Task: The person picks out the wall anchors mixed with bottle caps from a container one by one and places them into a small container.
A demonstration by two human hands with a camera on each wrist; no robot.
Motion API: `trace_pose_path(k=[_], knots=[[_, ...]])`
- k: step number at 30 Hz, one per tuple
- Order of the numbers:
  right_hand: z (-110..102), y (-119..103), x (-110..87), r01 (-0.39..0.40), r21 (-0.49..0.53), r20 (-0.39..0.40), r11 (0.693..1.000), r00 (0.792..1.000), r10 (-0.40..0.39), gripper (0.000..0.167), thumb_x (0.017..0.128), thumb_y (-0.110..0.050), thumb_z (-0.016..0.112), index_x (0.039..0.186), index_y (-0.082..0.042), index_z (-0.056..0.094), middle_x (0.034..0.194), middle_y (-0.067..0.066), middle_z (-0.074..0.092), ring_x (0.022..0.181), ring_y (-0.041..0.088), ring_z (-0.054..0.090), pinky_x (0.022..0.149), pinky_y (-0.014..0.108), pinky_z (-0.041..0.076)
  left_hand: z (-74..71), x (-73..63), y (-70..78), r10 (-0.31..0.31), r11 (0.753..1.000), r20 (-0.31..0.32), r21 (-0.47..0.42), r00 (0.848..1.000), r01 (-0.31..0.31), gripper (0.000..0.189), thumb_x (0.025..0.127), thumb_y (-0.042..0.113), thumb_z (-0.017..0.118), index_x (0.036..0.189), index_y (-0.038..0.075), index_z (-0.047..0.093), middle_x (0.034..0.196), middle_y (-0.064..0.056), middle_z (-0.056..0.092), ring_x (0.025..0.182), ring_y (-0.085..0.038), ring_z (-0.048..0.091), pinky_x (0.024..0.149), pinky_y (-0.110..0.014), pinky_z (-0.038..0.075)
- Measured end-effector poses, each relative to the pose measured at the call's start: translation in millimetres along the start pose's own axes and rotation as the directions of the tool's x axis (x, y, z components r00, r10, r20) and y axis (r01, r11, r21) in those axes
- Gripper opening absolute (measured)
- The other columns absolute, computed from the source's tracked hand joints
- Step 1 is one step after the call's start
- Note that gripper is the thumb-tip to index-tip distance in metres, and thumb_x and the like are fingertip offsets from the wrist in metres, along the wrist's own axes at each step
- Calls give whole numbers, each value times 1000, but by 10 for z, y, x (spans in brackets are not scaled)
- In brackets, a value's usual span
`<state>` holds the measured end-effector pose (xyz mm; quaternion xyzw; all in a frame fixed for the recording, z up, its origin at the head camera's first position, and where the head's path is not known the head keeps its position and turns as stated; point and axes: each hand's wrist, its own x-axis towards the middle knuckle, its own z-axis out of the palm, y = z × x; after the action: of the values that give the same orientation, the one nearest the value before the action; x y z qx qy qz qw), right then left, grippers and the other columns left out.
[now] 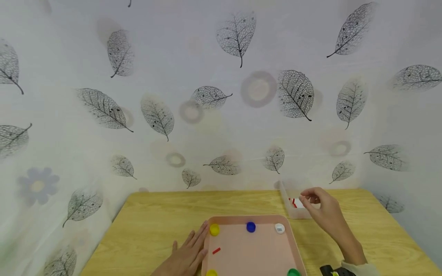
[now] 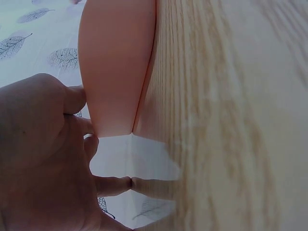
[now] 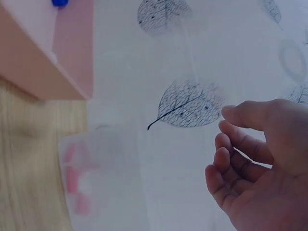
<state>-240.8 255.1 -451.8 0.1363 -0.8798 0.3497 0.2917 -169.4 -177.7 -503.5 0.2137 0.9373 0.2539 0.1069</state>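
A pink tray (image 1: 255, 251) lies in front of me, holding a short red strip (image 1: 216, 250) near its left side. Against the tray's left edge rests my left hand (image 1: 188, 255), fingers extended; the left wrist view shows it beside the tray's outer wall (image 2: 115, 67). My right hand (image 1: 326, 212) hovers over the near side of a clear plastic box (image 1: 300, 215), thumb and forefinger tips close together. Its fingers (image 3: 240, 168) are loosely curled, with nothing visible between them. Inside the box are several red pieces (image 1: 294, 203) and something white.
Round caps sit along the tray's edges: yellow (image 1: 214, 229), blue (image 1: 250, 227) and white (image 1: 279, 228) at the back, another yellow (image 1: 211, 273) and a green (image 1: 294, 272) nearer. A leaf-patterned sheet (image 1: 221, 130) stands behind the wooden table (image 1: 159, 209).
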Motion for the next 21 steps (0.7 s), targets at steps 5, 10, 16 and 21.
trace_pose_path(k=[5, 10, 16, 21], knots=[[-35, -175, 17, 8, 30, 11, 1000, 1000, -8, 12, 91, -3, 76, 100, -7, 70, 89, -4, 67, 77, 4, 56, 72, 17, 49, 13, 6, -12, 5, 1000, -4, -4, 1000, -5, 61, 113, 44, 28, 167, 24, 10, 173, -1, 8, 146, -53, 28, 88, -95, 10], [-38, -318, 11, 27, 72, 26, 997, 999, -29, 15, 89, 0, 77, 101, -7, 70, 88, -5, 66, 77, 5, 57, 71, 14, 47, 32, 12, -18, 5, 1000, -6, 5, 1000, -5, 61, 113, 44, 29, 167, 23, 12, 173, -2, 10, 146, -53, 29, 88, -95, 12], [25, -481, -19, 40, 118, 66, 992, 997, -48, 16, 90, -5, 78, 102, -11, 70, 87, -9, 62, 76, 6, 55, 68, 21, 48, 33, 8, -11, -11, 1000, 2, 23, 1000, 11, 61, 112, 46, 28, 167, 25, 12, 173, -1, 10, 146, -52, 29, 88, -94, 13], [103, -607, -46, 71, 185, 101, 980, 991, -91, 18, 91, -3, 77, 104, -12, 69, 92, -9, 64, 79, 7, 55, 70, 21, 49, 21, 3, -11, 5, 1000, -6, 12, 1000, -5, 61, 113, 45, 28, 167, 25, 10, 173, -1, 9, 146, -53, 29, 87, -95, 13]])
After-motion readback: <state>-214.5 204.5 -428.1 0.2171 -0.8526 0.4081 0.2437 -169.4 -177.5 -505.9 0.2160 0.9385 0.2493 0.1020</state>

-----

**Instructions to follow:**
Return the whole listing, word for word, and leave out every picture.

**Solution to this exercise:**
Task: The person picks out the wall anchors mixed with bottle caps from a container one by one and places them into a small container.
A demonstration by two human hands with a camera on each wrist; no robot.
Motion API: `trace_pose_path(k=[_], knots=[[_, ...]])`
- k: step number at 30 Hz, one per tuple
- Order of the numbers:
  right_hand: z (-110..102), y (-119..103), x (-110..87), r01 (-0.39..0.40), r21 (-0.49..0.53), r20 (-0.39..0.40), r11 (0.693..1.000), r00 (0.792..1.000), r10 (-0.40..0.39), gripper (0.000..0.167), thumb_x (0.017..0.128), thumb_y (-0.110..0.050), thumb_z (-0.016..0.112), index_x (0.039..0.186), index_y (-0.082..0.042), index_z (-0.056..0.094), middle_x (0.034..0.194), middle_y (-0.067..0.066), middle_z (-0.074..0.092), ring_x (0.022..0.181), ring_y (-0.041..0.088), ring_z (-0.054..0.090), pinky_x (0.022..0.149), pinky_y (-0.014..0.108), pinky_z (-0.041..0.076)
  left_hand: z (-74..71), x (-73..63), y (-70..78), r10 (-0.31..0.31), r11 (0.753..1.000), r20 (-0.31..0.32), r21 (-0.47..0.42), r00 (0.848..1.000), r01 (-0.31..0.31), gripper (0.000..0.189), thumb_x (0.025..0.127), thumb_y (-0.042..0.113), thumb_z (-0.017..0.118), index_x (0.036..0.189), index_y (-0.038..0.075), index_z (-0.047..0.093), middle_x (0.034..0.196), middle_y (-0.064..0.056), middle_z (-0.056..0.092), ring_x (0.025..0.182), ring_y (-0.085..0.038), ring_z (-0.048..0.091), pinky_x (0.024..0.149), pinky_y (-0.110..0.014), pinky_z (-0.038..0.075)
- Measured end-effector poses, each relative to the pose measured at the call's start: translation in millimetres along the start pose's own axes and rotation as the directions of the tool's x axis (x, y, z components r00, r10, r20) and y axis (r01, r11, r21) in those axes
- Gripper opening absolute (measured)
- The other columns absolute, computed from the source's tracked hand joints
- Step 1 is one step after the call's start
- Note that gripper is the thumb-tip to index-tip distance in metres, and thumb_x and the like are fingertip offsets from the wrist in metres, along the wrist's own axes at each step
- Calls give whole numbers, each value times 1000, but by 10 for z, y, x (spans in brackets are not scaled)
- In brackets, a value's usual span
`<state>` holds the measured end-effector pose (xyz mm; quaternion xyzw; all in a frame fixed for the recording, z up, its origin at the head camera's first position, and where the head's path is not known the head keeps its position and turns as stated; point and axes: each hand's wrist, its own x-axis towards the middle knuckle, its own z-axis out of the palm, y = z × x; after the action: of the values that give the same orientation, the one nearest the value before the action; x y z qx qy qz qw), right then left, grippers and the other columns left out.
[now] 
[now] 
[now] 
<state>-240.8 255.1 -451.8 0.1363 -0.8798 0.3497 0.2917 -169.4 -177.7 -503.5 0.2137 0.9373 0.2539 0.1069</state>
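A pink tray (image 1: 255, 251) lies in front of me, holding a short red strip (image 1: 216, 250) near its left side. Against the tray's left edge rests my left hand (image 1: 188, 255), fingers extended; the left wrist view shows it beside the tray's outer wall (image 2: 115, 67). My right hand (image 1: 326, 212) hovers over the near side of a clear plastic box (image 1: 300, 215), thumb and forefinger tips close together. Its fingers (image 3: 240, 168) are loosely curled, with nothing visible between them. Inside the box are several red pieces (image 1: 294, 203) and something white.
Round caps sit along the tray's edges: yellow (image 1: 214, 229), blue (image 1: 250, 227) and white (image 1: 279, 228) at the back, another yellow (image 1: 211, 273) and a green (image 1: 294, 272) nearer. A leaf-patterned sheet (image 1: 221, 130) stands behind the wooden table (image 1: 159, 209).
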Motion for the next 21 steps (0.7 s), targets at steps 5, 10, 16 and 21.
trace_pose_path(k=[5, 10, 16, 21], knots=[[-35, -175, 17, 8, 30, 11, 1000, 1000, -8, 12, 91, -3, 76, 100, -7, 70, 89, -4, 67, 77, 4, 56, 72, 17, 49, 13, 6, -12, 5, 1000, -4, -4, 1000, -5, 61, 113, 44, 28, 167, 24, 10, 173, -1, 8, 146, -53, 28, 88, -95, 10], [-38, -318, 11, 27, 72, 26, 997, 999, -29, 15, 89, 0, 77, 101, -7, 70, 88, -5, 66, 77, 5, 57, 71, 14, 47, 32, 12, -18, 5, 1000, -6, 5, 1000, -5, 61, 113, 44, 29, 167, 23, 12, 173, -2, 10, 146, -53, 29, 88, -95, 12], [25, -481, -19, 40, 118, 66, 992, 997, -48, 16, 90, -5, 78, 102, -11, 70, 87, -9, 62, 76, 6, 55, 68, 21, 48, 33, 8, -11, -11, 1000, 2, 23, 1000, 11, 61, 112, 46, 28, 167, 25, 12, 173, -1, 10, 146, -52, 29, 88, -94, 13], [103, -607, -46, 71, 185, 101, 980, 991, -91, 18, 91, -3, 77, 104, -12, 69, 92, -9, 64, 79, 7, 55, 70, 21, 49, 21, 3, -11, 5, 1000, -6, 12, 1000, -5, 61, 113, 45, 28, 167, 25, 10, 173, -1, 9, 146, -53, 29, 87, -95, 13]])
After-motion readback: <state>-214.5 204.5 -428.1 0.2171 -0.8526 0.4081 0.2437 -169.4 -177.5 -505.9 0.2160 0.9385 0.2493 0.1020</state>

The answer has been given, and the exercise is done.